Às vezes penso que temos a liberdade de encarcerados, num presídio de espessas paredes e altos muros invisíveis. No nosso quadrado, relegados à insignificância, podemos gritar à vontade, mas estamos confinados e ninguém nos dá atenção alguma. Que liberdade placeba é esta em que você pode gritar à vontade mas o efeito é inócuo, como se você não tivesse voz?

Vendo o povo pelas ruas, enfeiado, empobrecido, em desalinho, desapropriado do saber, tratado como vassalo e massa de manobra, tento entender algumas coisas, como a onda das tatuagens. Seria o efeito manada? Parece que “Admirável gado novo”, de Zé Ramalho, mantém-se atual. “O povo foge da ignorância”, mas de fato vive muito perto dela e contempla “a vida numa cela”. Liberdade, em que céu te escondes deste povo marcado, povo feliz?
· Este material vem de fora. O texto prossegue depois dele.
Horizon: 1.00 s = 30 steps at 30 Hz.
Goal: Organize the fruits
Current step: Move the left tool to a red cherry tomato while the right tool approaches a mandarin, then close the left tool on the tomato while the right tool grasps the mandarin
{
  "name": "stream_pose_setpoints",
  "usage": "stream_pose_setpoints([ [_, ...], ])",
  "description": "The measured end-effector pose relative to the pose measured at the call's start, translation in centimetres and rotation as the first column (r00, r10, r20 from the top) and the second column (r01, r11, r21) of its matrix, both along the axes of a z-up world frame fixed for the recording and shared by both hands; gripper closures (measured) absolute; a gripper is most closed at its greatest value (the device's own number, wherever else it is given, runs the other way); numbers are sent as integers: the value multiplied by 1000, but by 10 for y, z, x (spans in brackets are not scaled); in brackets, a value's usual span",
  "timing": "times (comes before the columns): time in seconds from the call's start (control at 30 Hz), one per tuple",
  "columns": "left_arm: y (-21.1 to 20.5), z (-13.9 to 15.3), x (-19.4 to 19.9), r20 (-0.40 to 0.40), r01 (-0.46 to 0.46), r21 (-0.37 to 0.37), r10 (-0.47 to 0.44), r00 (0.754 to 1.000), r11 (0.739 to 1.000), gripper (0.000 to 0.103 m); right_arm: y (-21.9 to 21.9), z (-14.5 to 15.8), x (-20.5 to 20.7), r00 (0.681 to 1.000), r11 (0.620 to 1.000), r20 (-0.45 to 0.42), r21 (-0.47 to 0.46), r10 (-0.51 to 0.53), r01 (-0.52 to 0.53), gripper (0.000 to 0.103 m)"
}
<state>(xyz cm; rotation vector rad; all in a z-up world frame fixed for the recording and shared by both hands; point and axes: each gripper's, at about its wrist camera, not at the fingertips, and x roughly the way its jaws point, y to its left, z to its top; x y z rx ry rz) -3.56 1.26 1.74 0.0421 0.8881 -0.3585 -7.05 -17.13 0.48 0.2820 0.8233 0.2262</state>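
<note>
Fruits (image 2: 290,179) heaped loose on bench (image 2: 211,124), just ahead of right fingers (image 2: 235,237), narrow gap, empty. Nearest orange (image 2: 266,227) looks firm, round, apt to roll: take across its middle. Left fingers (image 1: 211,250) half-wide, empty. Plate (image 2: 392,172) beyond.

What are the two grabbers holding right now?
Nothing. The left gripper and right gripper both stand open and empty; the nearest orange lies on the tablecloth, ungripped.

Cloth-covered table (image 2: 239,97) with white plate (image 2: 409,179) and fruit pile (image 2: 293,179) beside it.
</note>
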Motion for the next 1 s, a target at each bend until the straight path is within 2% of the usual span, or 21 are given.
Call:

Mantidas as instituições, só o judiciário pode abater os políticos que nos levaram à insolvência. O impostômetro da Associação Comercial de São Paulo atingiu 500 bilhões no primeiro trimestre nove dias antes do que o fez no ano passado. Séria contradição: a economia afunda, a sonegação aumenta, mas o governo arrecada mais. Como sair desta areia movediça se os juízes não querem sequer fazer parte do regime previdenciário a que pertence a grande maioria?
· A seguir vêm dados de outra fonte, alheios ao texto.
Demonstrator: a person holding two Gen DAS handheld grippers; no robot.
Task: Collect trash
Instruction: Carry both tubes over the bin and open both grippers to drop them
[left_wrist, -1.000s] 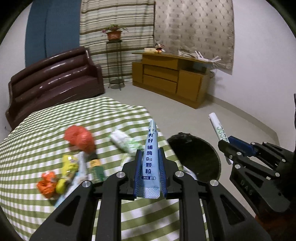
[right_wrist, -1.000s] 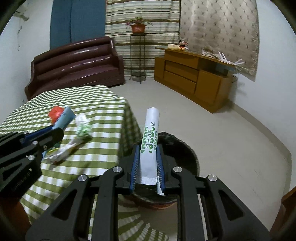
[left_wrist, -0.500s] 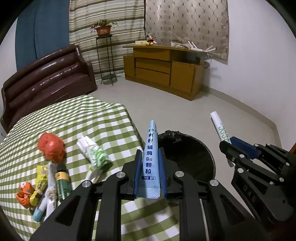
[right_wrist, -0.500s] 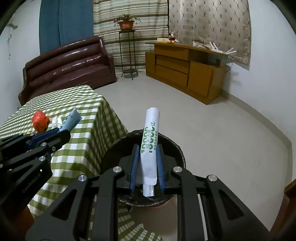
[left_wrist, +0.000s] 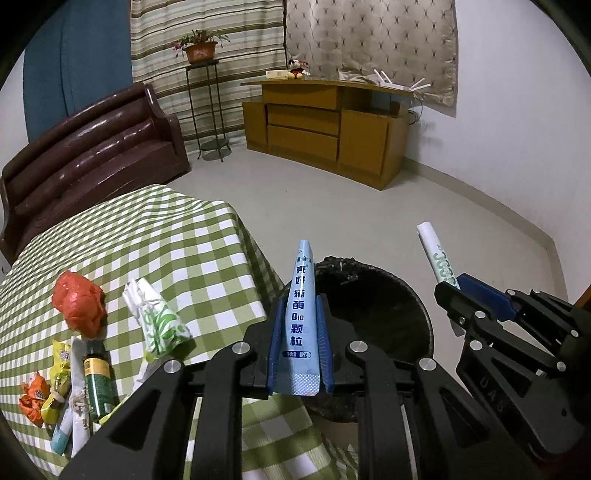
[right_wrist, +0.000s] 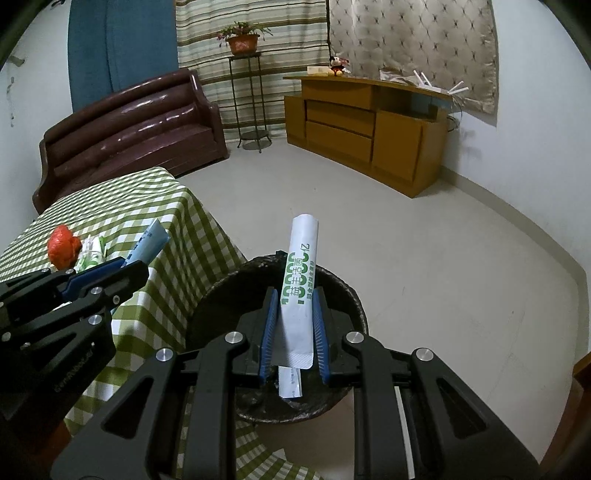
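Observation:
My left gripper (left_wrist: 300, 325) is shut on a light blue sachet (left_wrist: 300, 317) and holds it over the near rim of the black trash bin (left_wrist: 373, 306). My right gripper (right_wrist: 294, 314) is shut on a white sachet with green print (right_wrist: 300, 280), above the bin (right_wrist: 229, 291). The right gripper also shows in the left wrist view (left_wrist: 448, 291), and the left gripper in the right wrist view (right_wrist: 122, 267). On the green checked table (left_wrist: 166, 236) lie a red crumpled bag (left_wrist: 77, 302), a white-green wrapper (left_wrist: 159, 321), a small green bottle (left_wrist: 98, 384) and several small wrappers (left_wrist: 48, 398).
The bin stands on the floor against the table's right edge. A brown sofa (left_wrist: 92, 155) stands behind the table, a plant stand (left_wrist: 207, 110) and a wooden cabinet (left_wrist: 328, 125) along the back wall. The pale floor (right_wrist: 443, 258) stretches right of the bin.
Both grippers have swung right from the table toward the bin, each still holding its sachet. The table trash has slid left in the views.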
A concentração de renda não é um problema brasileiro, senão mundial, ainda que aqui tudo ganhe contornos dramáticos. Os dados globais são estarrecedores: cerca de 1% da humanidade detém metade de toda a riqueza do mundo. A comunicação acelerada e o avanço da globalização recrudesceram isto, conduzindo o mundo a um patamar sombrio. As grandes corporações não se contentam mais em apenas vender para todos os quadrantes da terra. Vão muito além: querem controlar a água, a energia, o alimento, o entretenimento e vão se apoderando dos recursos naturais dos países periféricos. O maestro desta orquestra é o sistema financeiro. No passado os judeus eram acusados de desgraçar o mundo. O escritor e poeta Ezra Pound, por exemplo, criticou violentamente o capitalismo, os judeus e a usura, mas sabemos muito bem que a exploração do homem pelo homem não tem etnia ou religião.
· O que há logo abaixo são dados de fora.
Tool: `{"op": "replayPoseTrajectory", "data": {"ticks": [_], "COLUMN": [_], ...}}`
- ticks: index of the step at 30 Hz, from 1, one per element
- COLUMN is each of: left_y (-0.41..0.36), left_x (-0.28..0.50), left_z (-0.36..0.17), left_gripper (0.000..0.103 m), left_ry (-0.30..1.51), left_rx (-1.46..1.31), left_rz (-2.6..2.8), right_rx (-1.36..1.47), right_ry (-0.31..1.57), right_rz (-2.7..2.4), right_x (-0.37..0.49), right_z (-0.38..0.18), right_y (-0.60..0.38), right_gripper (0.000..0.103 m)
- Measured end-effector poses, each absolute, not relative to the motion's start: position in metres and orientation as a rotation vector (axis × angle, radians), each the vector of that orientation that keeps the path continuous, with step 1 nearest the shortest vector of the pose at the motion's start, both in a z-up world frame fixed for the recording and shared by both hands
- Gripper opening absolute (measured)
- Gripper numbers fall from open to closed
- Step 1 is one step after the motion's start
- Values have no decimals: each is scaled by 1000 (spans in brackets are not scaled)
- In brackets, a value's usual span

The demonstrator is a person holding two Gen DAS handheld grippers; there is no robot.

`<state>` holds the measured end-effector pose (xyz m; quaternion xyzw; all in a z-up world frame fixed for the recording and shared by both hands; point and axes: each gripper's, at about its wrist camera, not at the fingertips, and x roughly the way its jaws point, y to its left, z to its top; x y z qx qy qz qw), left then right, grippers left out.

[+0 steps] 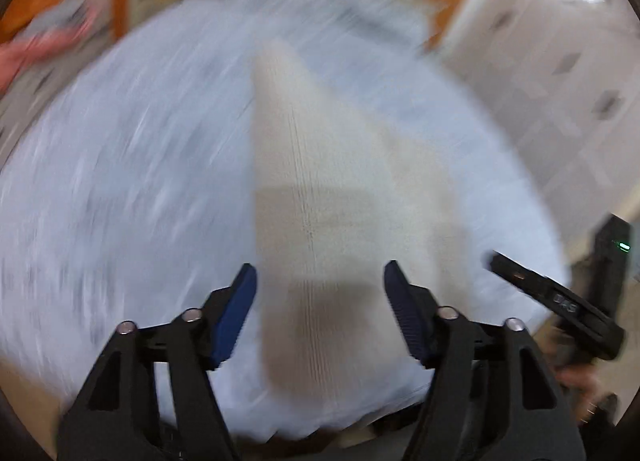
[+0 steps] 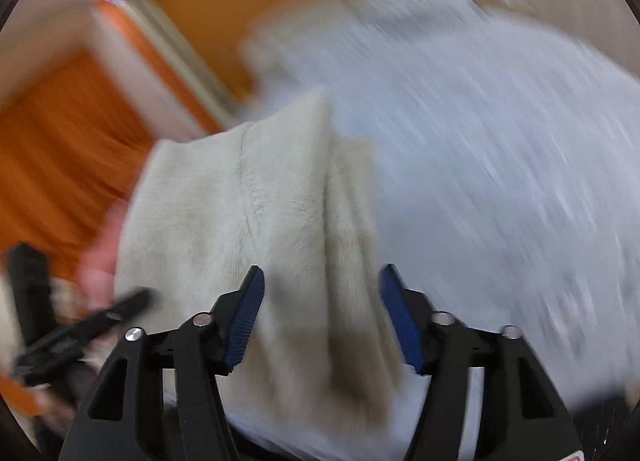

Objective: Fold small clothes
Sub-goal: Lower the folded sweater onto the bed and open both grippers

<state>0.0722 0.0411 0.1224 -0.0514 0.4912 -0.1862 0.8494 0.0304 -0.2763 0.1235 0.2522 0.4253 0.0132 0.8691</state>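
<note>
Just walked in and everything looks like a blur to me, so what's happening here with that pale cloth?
A person holds a two-finger gripper in each hand over a cream garment lying on a light blue-white bed sheet. Both the left gripper and the right gripper are open, with the cloth below their fingers, gripping nothing. The cloth looks partly folded, with a layered edge in the right view. Heavy motion blur hides finer detail.

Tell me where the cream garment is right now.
The cream garment lies on the pale blue bedsheet, straight ahead of both open grippers in each wrist view: it runs forward from between the left gripper fingers and the right gripper fingers.
</note>
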Motion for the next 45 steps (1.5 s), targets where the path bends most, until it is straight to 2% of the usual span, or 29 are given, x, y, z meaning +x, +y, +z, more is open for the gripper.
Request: {"op": "replayPoseTrajectory", "data": {"ticks": [1,3,4,5,7,8,10,12,15,16,17,18,19,20,21,22,24,27,29,31,32,33,34,36,38,39,40,42,45], "left_y": [48,58,60,60,59,62,64,73,81,81,81,80,78,77,76,74,71,62,52,37,29,28,30,34,38,37,33,21,9], "left_x": [63,48,43,41,44,48,66,83,117,125,131,137,139,139,139,137,133,127,129,133,134,130,123,111,95,89,85,87,90], "left_z": [100,87,84,83,82,81,75,69,39,29,21,13,12,18,25,39,64,88,78,46,23,21,30,56,84,89,87,68,33], "left_gripper": [58,60,66,69,86,87,90,92,92,90,83,73,68,63,54,50,48,48,51,51,51,52,52,51,56,64,65,64,66], "left_ry": [1076,1085,1084,1079,1060,1056,1062,1079,1160,1188,1211,1237,1242,1225,1209,1173,1113,1039,1051,1113,1188,1181,1137,1088,1008,990,997,1055,1109], "left_rx": [-104,-141,-160,-179,-214,-225,-289,-373,-463,-477,-477,-485,-493,-495,-493,-497,-505,-507,-464,-360,-278,-262,-264,-239,-201,-169,-124,-43,49], "left_rz": [-356,-372,-375,-377,-376,-365,-353,-334,-307,-306,-296,-309,-316,-328,-347,-378,-427,-489,-491,-434,-366,-359,-353,-339,-327,-306,-279,-250,-226], "right_rx": [522,564,569,560,532,532,562,592,586,585,581,587,607,642,632,603,591,584,585,582,562,532,543,533,433,393,371,316,110], "right_ry": [961,1021,1032,1041,1052,1046,1029,1024,1092,1121,1174,1218,1238,1247,1223,1183,1076,935,908,990,1094,1188,1194,1093,984,962,961,1033,1168], "right_rz": [-8,-8,2,10,29,27,18,34,18,17,8,18,49,92,92,107,158,163,136,89,40,-5,-8,-14,-6,9,19,73,-29], "right_x": [26,1,-8,-12,-4,1,18,41,93,102,116,125,130,135,138,140,138,126,119,122,127,129,125,114,98,91,86,79,81], "right_z": [97,65,60,59,59,63,60,64,44,34,20,7,-1,-5,4,20,55,103,105,74,42,19,11,41,83,96,101,87,30], "right_y": [-277,-276,-274,-271,-265,-265,-265,-266,-265,-262,-259,-255,-252,-249,-247,-245,-250,-270,-286,-298,-304,-306,-310,-310,-298,-289,-282,-259,-242], "right_gripper": [34,33,35,39,53,61,69,81,82,82,82,76,63,44,34,32,25,23,25,29,30,30,30,30,30,30,30,23,14]}}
Petróleo, guerras e reconstrução de países constituem-se nos grandes negócios do planeta, e o que se colhe desta semeadura é o aumento da poluição, dos conflitos fratricidas e o avanço da cultura da morte. Eutanásia e aborto são difundidos como pilares de libertação, a despeito de histórias notáveis da humanidade. Händel compôs a obra Messias em idade avançada e estado precário. Talvez não pudesse fazê-lo dentro de vinte anos, quando os velhos talvez sejam perseguidos como estorvos sociais e abatidos por “caridosos” profissionais. Quanto à interrupção da gravidez, é célebre o debate entre um geneticista e um abortista: “Sabendo-se que um pai sifilítico e uma mãe tuberculosa tiveram quatro filhos: o primeiro, cego de nascença; o segundo, morto logo após o parto; o terceiro, surdo-mudo; o quarto, tuberculoso, e que a mãe ficou grávida de um quinto filho, o que o senhor faria?” “Eu interromperia essa gestação”, respondeu o abortista. “Então o senhor teria matado Beethoven”. Liberdade não respira sem ética.

Estranha pulsão esta a de matar e acumular sem parar. Louvados sejam os empreendedores, desprestigiados sejam os indiferentes pela sorte alheia. Por aqui seguiremos perguntando que liberdade é esta que nos faz viver debaixo dos tantos escroques que nos governam, nos exploram e que seguem livres. Liberdade, quando a teremos, de fato? Louvada seja a perspicácia de um Edu Lobo, que já na década de sessenta pontificava: “Capoeira! Posso ensinar. Ziquizira! Posso tirar. Valentia! Posso emprestar. Mas liberdade, só posso esperar ...”.